Bettina spoke huskily. “You know the answer to that.” After a brief silence: “I hope you don’t misunderstand. Emy did not send me here — that is something she would never do. It’s just that Rosales, well, you know what the town has always been. Things haven’t changed. If only there was work to do, Manong. You must understand.”

Tony did not speak.

“I’m not blaming Manang Emy,” Bettina said. “Nor am I blaming you. But the boy, it’s him I’m worried about. He often asks me now who his father is, because the children — his classmates and the kids in the neighborhood — you know how Cabugawan is. It is so small that you cannot hide anything. What will happen when the boy finds out?”

“And what am I expected to do?” Tony rose and spoke sharply. “It’s all her fault. She never told me. I wrote and wrote to her and she never answered — only once and she didn’t tell me.”

For the first time Bettina flared up. “You don’t understand. She was thinking of you. Can’t you see? If she had written, if she had told you … can you imagine what would have happened? You were studying. Here was your chance to make something of yourself. Here was your chance to get out of Rosales and get something more than what Rosales could offer. It is that clear, Manong, and you haven’t even realized it.”

It didn’t sink into his consciousness at once and when it finally did, Tony knew what a fool he had been. Her faith — how beautiful it was! It could not be anything else but that — and the beauty of it sustained him through the years.
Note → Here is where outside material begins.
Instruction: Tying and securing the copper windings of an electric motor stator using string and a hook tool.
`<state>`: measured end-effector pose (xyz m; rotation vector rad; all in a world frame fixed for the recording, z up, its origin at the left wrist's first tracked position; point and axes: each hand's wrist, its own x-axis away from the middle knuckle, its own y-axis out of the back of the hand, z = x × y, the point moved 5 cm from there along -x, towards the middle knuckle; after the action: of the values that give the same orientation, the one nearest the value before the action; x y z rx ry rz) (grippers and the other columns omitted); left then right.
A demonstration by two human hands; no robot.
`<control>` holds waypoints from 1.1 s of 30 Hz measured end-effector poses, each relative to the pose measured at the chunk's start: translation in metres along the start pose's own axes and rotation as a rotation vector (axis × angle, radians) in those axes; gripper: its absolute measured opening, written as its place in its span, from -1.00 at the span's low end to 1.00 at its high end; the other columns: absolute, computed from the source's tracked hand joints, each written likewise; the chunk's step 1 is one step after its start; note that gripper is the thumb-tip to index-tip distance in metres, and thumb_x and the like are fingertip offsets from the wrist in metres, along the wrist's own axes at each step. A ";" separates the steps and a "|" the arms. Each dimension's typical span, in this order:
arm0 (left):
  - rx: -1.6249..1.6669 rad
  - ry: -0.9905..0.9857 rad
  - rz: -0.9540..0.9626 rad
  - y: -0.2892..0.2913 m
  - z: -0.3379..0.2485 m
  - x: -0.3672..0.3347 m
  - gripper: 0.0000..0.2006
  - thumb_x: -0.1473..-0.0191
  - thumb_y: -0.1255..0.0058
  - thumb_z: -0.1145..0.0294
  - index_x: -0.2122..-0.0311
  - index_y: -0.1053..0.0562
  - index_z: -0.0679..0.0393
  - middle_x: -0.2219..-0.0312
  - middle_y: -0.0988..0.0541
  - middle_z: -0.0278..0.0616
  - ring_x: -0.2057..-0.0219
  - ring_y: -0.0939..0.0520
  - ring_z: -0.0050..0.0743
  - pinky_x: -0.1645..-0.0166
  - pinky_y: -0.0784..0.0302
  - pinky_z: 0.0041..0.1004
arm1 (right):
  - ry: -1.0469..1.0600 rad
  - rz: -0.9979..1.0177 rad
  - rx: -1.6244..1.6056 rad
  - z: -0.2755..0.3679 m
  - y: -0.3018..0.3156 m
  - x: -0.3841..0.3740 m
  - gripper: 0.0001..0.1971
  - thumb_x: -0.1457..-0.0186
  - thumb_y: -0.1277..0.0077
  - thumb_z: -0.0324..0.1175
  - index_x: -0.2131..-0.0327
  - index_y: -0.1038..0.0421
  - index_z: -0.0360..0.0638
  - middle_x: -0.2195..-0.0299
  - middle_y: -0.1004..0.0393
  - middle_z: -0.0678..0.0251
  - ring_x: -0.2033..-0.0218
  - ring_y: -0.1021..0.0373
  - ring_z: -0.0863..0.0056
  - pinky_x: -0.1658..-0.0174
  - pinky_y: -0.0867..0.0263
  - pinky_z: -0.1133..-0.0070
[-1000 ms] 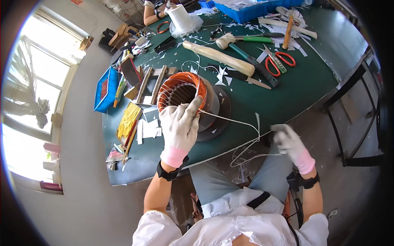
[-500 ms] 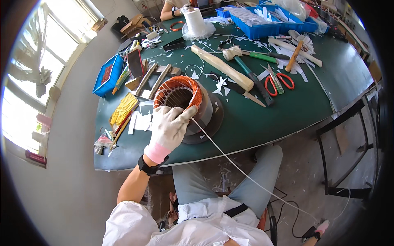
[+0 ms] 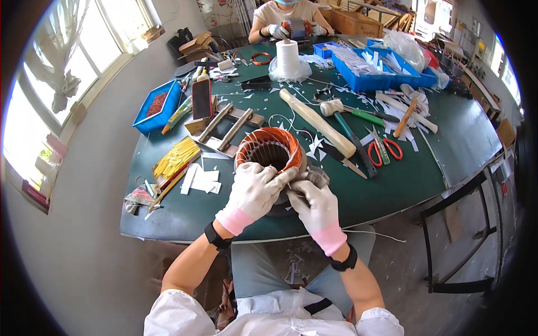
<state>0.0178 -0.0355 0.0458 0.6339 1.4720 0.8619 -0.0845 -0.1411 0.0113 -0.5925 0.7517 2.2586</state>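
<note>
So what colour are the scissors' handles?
Red; the scissors lie on the green table, seen in the head view.

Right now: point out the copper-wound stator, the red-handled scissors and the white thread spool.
copper-wound stator [image 3: 263,147]: head view, on the orange winding at its rim.
red-handled scissors [image 3: 386,150]: head view, on the handles.
white thread spool [image 3: 287,57]: head view, on the cone's side.

Glossy copper coil, matt green table, cloth gloves.
</note>
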 end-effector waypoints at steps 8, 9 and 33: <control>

The memory of Emy had made it easy for him to stave off his shameful physical hunger in those days when his allowance did not come on time and he had nothing to eat but stale bread and tea. And in the evenings, after he was through with his lessons and his papers, he would lie awake thinking of her, of the narrow room in Antipolo and the bittersweet memories it evoked, of the Igorot blanket strung across the room, and Emy behind the blanket, the trains whistling and thundering by, shaking the room, the whole house, and rattling them both. He brought to mind the old hometown, and how he and Emy had grown up together as only cousins in small towns did, and with a great ache welling inside him, he remembered how he once told her that someday, if he would ever marry, he would look for someone rich, so that he wouldn’t have to slave anymore, skin his knuckles, have a premature ache in his bones. He was in a jovial mood when he told her this. They were in Rosales, and beyond the coconut trees, the moon sailed in a velvet sky and they could hear the shouts of children playing patintero ‡down the dusty street. In two months they would both leave Rosales with his sister Betty. He was in a jovial and expectant mood, but Emy must have taken him seriously, for after he had spoken she became silent and sullen.
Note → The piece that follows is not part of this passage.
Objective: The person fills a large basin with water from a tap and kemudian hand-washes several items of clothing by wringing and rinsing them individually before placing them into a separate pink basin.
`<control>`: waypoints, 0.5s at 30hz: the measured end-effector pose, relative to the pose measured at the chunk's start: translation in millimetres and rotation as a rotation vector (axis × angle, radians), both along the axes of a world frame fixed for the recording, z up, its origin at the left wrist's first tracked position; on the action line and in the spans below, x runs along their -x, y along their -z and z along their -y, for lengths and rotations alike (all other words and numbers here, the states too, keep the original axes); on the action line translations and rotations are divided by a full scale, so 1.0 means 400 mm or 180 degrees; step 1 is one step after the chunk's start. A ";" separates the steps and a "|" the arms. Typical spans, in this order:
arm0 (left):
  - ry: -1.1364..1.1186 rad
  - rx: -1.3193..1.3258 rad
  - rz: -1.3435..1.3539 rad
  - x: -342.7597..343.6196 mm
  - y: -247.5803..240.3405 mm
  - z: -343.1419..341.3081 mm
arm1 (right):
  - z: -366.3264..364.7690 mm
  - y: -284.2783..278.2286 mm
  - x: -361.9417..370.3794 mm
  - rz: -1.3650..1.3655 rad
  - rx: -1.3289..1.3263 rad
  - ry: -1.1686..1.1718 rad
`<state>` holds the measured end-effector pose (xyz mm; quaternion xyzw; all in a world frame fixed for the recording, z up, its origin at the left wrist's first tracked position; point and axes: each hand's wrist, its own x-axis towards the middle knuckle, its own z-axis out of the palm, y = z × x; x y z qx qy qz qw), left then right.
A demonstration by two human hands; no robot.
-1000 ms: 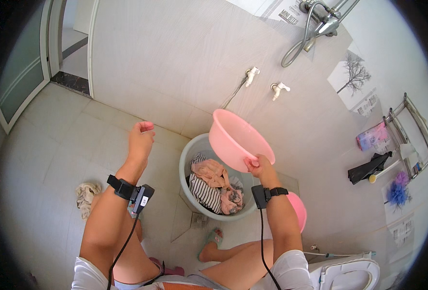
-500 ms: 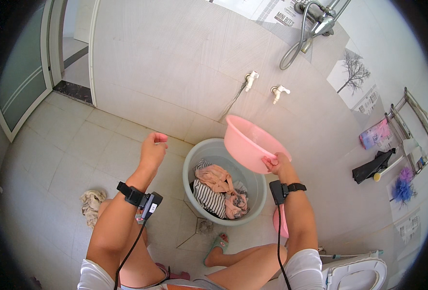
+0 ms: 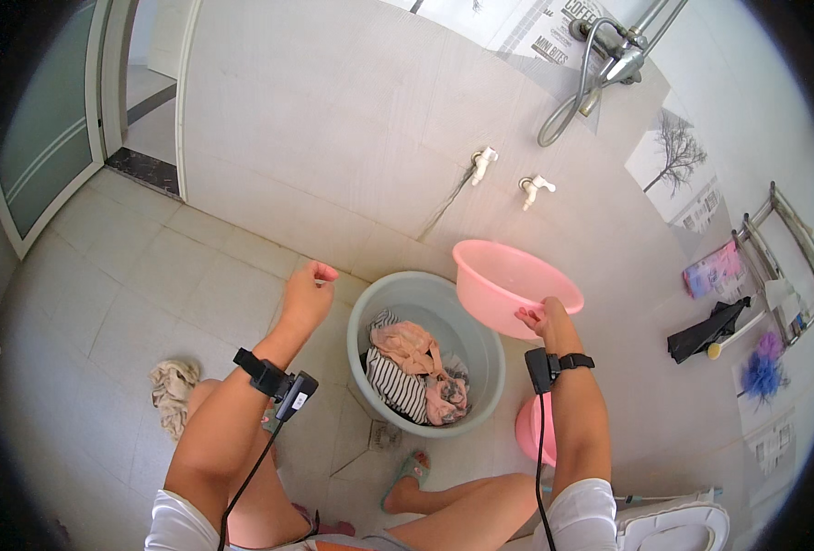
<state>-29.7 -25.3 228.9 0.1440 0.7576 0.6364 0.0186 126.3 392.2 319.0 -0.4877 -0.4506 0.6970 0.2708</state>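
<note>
My right hand point(image 3: 543, 319) grips the near rim of a pink plastic basin point(image 3: 503, 292), which is tilted beside the wall. Below it and to its left stands a large grey-blue tub point(image 3: 494, 367), partly overlapped by the basin. Inside the tub lie a black-and-white striped garment point(image 3: 396, 384) and a peach-pink garment point(image 3: 405, 347), bunched together. My left hand point(image 3: 308, 298) is raised left of the tub, fingers curled in, with nothing visible in them. Both wrists carry a strapped black device with a cable.
A second pink basin point(image 3: 534, 432) sits on the floor under my right forearm. Two white taps point(image 3: 484, 165) and a shower mixer point(image 3: 623, 66) are on the wall. A beige cloth point(image 3: 174, 393) lies on the left floor. A floor drain point(image 3: 384, 435) and a toilet point(image 3: 673, 531) are nearby.
The pink basin has moved right and slightly down with my right hand, uncovering more of the tub. My left hand has shifted a little to the right.
</note>
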 end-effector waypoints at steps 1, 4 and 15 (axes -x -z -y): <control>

Now that his halfhearted wish had come true, what did Emy think of him? Did she loathe him for having married Carmen Villa? The doubt that assailed him, the feeling that somehow Emy did not approve of what he had done, hurt him deeply.

I am not to blame, he said to himself, and besides, I’m not in love with her anymore. Emy belongs to the past. It’s Carmen I married and it’s Carmen I love.
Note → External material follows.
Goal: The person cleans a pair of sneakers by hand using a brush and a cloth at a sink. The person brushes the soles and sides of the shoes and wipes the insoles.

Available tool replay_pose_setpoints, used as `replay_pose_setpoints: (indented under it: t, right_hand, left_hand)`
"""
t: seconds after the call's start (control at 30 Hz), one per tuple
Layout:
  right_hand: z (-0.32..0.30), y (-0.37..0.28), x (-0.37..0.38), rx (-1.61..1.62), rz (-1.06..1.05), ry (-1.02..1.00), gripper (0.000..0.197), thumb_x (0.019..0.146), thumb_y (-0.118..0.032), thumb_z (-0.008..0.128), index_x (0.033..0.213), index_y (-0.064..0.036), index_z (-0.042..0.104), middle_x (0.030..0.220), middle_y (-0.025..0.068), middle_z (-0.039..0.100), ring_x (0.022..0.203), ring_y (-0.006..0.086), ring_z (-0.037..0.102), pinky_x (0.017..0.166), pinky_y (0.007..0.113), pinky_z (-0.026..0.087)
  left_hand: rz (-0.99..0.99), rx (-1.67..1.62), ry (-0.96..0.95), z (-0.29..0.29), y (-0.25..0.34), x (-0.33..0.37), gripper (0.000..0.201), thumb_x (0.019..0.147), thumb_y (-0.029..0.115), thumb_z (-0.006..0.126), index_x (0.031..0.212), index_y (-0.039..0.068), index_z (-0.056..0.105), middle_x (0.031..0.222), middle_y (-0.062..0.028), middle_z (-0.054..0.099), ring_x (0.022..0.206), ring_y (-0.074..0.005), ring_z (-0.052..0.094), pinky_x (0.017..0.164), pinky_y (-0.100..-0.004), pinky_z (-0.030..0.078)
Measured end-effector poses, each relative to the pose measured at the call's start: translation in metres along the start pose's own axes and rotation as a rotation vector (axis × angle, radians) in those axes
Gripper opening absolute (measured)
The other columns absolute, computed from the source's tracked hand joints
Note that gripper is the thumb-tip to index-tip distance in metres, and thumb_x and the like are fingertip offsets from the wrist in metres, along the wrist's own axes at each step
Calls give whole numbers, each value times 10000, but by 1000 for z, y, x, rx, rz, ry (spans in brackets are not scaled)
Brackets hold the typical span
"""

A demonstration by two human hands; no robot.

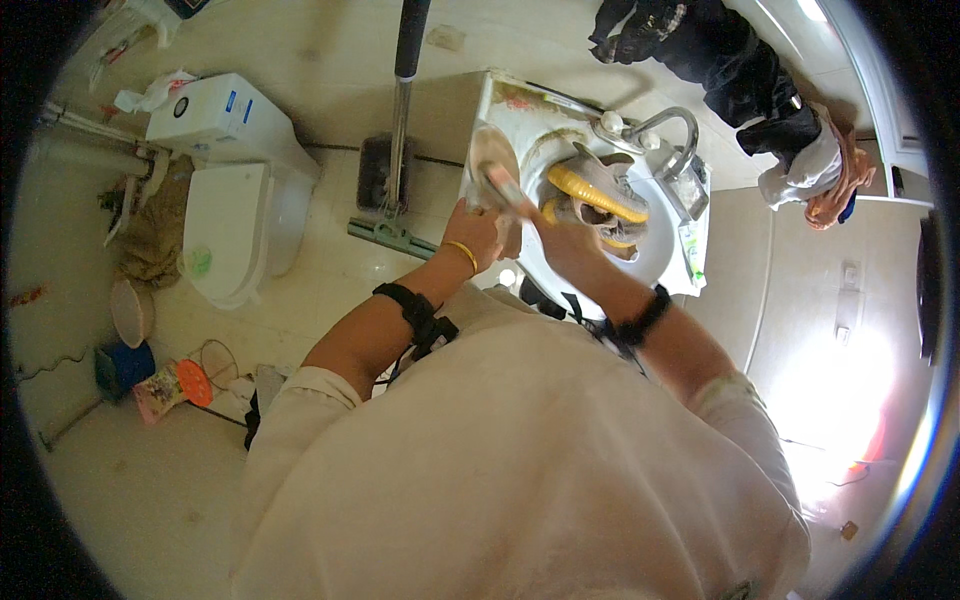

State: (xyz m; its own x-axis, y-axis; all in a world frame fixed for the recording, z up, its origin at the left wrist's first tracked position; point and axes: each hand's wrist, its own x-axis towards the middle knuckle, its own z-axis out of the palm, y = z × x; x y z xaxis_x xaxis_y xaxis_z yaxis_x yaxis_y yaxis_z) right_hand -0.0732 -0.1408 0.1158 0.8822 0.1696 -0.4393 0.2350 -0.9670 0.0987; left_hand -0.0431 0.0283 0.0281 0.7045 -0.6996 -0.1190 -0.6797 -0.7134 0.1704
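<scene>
At the left rim of the white washbasin (pixel 655 262), my left hand (pixel 483 236) is closed on the lower end of a flat, round-ended beige piece that looks like an insole (pixel 487 150). My right hand (pixel 568 248) is closed too, gripping what looks like a small brush (pixel 508 188), pressed against the insole's face; motion smears it. Inside the basin, right beside my right hand, lies a pair of grey shoes (pixel 612 168) with yellow soles (pixel 590 192). How the shoes overlap is partly hidden by my right hand.
A curved metal faucet (pixel 690 130) rises at the basin's far right. Left of the basin stand a long-handled squeegee (pixel 395 238), a dark bin (pixel 374 175) and a white toilet (pixel 228 225). Dark clothes (pixel 745 80) hang at the upper right.
</scene>
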Motion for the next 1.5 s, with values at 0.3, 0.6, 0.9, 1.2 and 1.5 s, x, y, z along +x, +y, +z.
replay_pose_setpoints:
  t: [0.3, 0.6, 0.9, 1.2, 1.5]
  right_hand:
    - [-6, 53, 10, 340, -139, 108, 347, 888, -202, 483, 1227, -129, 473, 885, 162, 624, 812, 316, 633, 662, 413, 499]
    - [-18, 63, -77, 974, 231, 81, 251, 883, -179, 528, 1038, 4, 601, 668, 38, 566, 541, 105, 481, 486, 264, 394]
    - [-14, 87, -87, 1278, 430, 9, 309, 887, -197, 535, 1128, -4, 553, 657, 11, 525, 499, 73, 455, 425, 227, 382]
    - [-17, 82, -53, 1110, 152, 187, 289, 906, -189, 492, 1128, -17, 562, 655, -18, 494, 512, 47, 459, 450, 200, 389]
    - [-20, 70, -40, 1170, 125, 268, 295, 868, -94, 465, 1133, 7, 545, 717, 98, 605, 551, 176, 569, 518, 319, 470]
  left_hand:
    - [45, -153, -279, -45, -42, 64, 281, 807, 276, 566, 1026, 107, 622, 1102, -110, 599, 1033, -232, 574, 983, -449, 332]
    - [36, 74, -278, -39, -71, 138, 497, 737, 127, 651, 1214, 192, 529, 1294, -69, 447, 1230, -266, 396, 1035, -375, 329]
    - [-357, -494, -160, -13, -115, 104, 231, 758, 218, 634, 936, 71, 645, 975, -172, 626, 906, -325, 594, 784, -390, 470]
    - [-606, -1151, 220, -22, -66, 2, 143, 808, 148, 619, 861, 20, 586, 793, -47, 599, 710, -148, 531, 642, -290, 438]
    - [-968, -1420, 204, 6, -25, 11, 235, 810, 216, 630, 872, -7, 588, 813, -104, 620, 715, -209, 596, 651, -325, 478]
But somehow the reiteration seemed hollow. He could cheat anyone, all of the professors in the university, all his friends, and even Carmen, but there was someone he could never lie to successfully — and that was himself.

* Mami: Noodle soup.

Provinciana: Provincial; masculine form: provinciano.

Patintero: A game usually played in the moonlight.

CHAPTER 13

It was an ordinary town whose life was shaped by the seasons, the planting and the harvesting of rice, and the drudgery and the idleness between. Years ago, when it was a mere sitio of ten or a dozen cogon huts, a Spanish Dominican friar on his way to Cagayan Valley passed it. June — and he came upon those bushes crowned with white, fragrant flowers. The bush was called rosal, and the town, which had an abundance of them, was baptized Rosales.